▶ **Instructions for the task**: Of all the lines below, return only those starting with the line holding "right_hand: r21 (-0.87" and going on through the line holding "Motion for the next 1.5", exactly as written.

(Data records Opens)

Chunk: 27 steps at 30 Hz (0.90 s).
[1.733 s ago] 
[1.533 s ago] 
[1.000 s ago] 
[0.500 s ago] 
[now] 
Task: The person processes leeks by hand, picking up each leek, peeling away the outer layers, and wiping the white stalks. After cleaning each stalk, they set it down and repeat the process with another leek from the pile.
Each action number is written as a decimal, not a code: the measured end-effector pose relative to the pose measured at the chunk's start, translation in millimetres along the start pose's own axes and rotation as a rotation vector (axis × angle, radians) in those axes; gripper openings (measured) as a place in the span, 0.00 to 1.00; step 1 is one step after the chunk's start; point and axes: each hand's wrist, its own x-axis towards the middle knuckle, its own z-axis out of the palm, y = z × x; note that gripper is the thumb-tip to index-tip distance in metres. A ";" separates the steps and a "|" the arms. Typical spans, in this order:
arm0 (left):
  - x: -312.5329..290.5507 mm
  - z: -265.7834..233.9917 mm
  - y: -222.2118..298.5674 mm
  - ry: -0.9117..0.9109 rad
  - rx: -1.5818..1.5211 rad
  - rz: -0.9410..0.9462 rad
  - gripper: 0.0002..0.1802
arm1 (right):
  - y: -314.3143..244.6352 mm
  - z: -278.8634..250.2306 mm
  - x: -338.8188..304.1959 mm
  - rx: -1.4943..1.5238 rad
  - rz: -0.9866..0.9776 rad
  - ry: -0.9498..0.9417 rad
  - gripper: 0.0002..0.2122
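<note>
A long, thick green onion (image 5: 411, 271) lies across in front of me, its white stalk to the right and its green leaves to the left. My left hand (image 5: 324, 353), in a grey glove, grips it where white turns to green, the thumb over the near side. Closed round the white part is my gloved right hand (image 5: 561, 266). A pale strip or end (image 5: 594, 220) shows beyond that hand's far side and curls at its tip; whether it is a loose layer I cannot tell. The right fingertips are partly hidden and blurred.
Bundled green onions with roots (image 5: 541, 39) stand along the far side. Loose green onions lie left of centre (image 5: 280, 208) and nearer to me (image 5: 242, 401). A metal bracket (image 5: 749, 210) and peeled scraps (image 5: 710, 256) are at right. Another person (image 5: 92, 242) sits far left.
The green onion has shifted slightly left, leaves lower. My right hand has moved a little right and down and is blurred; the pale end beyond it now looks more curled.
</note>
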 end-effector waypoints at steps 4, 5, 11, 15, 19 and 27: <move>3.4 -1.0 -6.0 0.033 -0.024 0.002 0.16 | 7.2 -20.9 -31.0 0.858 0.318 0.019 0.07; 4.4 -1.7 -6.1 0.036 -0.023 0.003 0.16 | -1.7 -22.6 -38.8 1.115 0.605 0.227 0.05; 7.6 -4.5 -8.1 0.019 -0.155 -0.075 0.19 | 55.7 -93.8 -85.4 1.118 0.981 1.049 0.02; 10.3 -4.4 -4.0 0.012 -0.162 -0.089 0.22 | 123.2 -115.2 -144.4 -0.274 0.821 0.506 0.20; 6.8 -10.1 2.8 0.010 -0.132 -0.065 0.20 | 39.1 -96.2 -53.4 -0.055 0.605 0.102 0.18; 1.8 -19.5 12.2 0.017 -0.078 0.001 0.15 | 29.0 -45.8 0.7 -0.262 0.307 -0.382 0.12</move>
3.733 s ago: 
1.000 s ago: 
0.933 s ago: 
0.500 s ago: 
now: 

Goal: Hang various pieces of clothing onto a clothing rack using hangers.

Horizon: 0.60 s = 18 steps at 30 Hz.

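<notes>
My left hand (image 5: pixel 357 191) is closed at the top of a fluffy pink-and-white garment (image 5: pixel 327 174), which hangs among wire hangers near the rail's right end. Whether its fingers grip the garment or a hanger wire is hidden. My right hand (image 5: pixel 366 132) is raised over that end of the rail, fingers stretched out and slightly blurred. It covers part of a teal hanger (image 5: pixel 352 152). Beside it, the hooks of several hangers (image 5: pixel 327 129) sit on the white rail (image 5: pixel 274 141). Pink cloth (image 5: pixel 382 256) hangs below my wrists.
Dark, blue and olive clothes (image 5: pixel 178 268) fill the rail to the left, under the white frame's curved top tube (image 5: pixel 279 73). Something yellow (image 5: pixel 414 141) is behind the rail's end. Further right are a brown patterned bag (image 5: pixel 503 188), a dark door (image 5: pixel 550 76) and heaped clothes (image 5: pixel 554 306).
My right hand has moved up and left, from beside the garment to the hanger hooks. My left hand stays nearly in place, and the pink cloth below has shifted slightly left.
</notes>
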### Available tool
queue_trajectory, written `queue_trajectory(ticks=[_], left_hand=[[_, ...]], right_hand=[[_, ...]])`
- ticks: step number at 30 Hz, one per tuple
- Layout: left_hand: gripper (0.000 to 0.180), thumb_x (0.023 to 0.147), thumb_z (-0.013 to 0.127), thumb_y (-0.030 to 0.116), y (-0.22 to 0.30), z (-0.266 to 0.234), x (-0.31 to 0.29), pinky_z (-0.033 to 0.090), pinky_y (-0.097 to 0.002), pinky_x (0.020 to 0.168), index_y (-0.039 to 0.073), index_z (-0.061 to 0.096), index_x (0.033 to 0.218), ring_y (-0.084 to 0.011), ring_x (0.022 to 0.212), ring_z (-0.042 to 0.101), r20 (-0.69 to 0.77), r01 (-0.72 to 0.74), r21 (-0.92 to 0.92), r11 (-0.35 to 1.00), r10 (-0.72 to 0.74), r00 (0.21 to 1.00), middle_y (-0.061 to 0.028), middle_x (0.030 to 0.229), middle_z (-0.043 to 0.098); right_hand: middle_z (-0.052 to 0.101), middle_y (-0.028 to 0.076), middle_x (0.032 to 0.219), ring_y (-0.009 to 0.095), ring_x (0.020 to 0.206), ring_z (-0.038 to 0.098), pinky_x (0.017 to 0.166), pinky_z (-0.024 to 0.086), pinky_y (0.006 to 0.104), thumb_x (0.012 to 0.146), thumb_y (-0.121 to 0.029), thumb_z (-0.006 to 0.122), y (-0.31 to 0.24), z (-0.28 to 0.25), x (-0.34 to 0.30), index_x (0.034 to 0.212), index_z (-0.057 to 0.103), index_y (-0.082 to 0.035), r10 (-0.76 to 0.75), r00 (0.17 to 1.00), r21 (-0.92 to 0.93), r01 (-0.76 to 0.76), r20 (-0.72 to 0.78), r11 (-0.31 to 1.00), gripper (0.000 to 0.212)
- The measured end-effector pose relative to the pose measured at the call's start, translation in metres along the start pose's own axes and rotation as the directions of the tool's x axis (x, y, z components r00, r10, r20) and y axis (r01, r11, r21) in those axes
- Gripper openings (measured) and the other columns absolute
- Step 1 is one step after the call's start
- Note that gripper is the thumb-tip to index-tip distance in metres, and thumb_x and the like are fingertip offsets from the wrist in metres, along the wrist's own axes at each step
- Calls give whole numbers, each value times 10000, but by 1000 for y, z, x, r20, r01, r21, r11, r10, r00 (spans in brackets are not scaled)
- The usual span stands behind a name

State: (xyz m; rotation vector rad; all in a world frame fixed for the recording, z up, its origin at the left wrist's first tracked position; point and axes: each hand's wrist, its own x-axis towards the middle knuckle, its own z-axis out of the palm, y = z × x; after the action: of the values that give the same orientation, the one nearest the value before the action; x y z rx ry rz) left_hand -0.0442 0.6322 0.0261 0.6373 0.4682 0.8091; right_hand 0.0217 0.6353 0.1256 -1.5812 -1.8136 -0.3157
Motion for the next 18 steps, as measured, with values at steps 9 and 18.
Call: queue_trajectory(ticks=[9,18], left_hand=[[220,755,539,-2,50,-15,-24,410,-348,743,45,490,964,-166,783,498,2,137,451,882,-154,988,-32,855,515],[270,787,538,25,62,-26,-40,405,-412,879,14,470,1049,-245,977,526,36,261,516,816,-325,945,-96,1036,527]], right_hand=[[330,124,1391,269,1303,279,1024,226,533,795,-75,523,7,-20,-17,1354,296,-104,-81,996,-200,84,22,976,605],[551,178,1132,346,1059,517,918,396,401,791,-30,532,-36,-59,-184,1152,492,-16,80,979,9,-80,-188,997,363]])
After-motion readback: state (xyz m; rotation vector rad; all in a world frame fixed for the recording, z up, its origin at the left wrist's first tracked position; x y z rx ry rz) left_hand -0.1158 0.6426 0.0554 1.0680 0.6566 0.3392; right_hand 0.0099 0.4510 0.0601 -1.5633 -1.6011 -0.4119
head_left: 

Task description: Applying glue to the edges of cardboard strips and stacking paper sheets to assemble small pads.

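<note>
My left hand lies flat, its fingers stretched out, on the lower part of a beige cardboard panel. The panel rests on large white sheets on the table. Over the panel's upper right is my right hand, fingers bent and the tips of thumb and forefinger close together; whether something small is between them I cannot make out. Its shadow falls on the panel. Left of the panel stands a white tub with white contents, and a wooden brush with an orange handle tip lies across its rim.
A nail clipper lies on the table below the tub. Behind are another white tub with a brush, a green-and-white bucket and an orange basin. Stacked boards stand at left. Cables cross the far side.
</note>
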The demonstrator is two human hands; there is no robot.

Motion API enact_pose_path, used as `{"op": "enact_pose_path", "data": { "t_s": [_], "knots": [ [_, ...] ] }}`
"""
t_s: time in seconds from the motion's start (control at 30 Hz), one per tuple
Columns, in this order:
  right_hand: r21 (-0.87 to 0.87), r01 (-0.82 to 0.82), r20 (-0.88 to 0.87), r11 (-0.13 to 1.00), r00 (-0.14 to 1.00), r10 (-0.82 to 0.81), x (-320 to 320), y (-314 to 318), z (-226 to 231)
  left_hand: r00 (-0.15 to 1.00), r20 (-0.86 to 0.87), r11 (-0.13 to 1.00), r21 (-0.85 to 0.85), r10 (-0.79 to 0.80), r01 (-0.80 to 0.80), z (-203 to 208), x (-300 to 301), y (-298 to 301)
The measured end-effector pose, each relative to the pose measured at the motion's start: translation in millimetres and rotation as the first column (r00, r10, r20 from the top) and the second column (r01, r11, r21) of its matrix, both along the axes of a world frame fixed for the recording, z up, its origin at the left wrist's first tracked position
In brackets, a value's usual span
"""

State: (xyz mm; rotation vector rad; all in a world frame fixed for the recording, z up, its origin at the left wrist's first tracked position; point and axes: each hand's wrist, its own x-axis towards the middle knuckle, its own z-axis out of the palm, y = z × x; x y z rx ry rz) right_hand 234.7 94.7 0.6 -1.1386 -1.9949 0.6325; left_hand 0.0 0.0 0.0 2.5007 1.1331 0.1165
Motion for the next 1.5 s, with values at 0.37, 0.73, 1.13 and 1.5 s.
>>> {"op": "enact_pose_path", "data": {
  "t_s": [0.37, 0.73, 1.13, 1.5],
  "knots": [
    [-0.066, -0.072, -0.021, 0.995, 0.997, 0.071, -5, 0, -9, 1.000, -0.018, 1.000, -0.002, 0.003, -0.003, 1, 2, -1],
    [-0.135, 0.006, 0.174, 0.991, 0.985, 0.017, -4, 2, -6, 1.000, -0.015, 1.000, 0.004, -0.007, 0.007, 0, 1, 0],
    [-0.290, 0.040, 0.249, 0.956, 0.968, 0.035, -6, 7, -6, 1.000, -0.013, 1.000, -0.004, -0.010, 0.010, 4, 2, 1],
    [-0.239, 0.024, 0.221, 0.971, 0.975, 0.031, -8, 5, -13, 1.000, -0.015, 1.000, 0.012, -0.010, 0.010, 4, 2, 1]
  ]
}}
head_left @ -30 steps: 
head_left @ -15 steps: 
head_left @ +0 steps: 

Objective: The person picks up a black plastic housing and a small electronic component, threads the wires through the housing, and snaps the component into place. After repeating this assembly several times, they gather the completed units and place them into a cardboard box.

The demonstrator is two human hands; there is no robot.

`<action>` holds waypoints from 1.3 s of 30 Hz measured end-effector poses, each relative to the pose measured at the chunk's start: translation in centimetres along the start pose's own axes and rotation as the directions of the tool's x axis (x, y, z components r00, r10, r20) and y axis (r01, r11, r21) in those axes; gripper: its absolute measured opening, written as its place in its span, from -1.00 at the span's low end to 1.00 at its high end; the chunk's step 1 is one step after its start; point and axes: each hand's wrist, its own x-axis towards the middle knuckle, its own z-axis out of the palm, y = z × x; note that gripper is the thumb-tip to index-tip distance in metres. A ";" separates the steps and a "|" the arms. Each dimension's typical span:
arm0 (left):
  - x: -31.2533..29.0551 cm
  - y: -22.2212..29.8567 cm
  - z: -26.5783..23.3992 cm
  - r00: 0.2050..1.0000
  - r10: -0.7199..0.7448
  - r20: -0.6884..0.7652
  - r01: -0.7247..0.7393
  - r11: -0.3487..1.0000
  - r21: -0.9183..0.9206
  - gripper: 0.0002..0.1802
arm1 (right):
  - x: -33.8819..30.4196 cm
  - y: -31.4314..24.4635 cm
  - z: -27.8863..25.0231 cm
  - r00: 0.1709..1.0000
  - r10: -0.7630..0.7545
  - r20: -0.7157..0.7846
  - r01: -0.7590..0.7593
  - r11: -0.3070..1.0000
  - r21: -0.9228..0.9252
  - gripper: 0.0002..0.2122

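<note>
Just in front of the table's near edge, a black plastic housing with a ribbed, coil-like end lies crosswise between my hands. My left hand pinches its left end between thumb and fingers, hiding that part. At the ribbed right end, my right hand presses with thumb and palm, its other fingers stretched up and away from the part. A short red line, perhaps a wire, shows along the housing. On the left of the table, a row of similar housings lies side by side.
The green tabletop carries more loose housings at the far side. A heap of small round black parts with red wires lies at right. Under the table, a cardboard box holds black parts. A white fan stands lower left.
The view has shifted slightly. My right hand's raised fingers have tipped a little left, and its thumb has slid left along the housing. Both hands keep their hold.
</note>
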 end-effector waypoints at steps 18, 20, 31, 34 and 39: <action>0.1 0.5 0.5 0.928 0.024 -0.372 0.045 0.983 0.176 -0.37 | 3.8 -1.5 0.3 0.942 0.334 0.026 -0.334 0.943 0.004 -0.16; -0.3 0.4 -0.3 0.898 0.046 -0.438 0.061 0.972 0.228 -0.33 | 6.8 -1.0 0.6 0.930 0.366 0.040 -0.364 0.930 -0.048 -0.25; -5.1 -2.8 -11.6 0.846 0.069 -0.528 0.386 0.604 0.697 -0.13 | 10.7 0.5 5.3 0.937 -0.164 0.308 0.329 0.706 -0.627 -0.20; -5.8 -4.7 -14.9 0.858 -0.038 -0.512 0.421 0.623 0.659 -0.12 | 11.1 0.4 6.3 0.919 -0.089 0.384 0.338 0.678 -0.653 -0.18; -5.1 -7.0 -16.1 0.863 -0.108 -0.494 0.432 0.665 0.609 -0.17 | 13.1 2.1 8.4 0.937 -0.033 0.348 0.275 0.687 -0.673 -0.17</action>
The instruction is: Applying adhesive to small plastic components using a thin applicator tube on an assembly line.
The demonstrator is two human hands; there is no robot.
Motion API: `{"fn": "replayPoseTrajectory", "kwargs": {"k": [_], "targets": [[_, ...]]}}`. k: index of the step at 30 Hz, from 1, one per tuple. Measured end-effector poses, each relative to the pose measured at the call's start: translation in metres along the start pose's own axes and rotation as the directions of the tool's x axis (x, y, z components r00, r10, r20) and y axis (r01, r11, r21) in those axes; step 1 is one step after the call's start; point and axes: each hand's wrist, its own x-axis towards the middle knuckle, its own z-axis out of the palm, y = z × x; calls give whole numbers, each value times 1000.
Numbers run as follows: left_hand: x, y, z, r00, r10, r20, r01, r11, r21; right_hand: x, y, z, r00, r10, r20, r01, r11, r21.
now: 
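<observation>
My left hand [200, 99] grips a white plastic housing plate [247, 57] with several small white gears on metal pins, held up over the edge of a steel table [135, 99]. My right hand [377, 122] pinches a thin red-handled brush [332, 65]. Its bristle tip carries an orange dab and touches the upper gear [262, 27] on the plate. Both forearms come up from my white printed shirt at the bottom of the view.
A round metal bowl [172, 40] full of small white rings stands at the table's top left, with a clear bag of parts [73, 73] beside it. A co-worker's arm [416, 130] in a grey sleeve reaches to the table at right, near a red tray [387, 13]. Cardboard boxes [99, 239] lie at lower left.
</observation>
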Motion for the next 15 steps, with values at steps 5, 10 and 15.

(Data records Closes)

▶ **Written response**:
  right_hand: r21 (-0.87 to 0.87), r01 (-0.82 to 0.82), r20 (-0.88 to 0.87), r11 (-0.13 to 1.00), r00 (-0.14 to 1.00), r10 (-0.82 to 0.81), x (-320 to 320), y (-314 to 318), z (-226 to 231)
  left_hand: r00 (-0.15 to 1.00), r20 (-0.86 to 0.87), r11 (-0.13 to 1.00), r21 (-0.85 to 0.85), r10 (-0.79 to 0.80), r01 (-0.80 to 0.80), z (-203 to 208), x (-300 to 301), y (-298 to 301)
The measured end-effector pose, each relative to the pose measured at the motion's start: translation in millimetres and rotation as the first column (r00, r10, r20 from the top) and the second column (r01, r11, r21) of its matrix, both along the axes of a world frame fixed for the recording, z up, its origin at the left wrist's first tracked position
In brackets, a value's usual span
"""

State: (xyz mm; rotation vector rad; all in a world frame fixed for the recording, z up, its origin at the left wrist's first tracked position; point and axes: each hand's wrist, its own x-axis towards the middle knuckle, its own z-axis out of the palm, y = z × x; x y z rx ry rz) right_hand 234.7 94.7 0.6 -1.1386 -1.9949 0.6325; left_hand 0.0 0.0 0.0 2.5007 1.1331 0.1165
Motion for the next 1.5 s, with values at 0.37, 0.73, 1.13 and 1.5 s.

No additional work remains on the exercise.